[Recorded data]
+++
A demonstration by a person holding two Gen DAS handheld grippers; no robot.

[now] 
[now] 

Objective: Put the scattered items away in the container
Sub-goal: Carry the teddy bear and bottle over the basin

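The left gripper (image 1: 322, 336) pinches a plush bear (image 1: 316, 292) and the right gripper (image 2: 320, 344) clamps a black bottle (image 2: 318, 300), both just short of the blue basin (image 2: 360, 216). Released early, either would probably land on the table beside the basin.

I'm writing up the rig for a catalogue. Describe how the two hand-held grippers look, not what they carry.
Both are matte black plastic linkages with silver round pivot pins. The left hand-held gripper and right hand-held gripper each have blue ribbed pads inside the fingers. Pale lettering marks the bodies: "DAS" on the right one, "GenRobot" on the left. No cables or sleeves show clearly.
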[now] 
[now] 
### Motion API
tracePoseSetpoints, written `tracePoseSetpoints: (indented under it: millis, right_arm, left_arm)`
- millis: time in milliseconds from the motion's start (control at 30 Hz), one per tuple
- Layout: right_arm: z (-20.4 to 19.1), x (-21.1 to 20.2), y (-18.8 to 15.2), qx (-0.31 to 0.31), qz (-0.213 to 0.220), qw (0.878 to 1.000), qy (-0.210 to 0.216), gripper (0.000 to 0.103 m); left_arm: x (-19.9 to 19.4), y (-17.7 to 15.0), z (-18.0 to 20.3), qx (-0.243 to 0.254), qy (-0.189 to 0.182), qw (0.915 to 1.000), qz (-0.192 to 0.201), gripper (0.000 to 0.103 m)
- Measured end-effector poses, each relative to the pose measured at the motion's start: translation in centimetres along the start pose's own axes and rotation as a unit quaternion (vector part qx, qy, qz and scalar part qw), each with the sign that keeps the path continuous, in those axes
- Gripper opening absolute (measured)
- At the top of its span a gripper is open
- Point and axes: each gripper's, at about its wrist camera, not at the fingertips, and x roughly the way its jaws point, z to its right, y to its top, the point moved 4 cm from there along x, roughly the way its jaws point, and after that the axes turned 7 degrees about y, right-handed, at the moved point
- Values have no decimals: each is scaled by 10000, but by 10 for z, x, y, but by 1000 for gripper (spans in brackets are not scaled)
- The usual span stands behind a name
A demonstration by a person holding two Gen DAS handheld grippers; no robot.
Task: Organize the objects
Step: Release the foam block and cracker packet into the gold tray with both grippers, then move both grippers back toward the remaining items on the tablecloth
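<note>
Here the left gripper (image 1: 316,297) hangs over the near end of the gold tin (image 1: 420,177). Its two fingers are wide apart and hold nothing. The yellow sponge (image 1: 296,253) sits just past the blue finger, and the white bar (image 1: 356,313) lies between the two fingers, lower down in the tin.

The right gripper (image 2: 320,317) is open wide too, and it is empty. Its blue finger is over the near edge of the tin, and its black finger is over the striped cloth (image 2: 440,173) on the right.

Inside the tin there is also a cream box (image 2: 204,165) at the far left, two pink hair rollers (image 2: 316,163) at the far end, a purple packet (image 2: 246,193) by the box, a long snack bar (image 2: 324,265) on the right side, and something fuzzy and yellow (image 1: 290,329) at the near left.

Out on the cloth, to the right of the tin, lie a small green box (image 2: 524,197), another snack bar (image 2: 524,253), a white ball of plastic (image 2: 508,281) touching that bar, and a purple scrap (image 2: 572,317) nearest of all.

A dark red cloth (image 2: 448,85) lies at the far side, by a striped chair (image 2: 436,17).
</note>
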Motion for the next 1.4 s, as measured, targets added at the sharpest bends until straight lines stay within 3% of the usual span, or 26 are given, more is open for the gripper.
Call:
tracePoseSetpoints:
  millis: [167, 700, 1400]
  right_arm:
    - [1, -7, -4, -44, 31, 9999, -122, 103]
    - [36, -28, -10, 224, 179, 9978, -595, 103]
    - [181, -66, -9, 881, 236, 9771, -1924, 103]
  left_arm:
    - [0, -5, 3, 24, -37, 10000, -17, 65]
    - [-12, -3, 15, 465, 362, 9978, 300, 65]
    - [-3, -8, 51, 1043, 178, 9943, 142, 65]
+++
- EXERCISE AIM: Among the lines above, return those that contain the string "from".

- ANSWER BOX:
- millis: time in milliseconds from the motion's start (control at 30 Hz), one per tuple
- Point and axes: each gripper's, at about its wrist camera, not at the fingertips, and x roughly the way its jaws point, z to its right, y to its top, the point moved 4 cm from there along x, roughly the way its jaws point, and after that the axes turned 7 degrees about y, right-handed, at the moved point

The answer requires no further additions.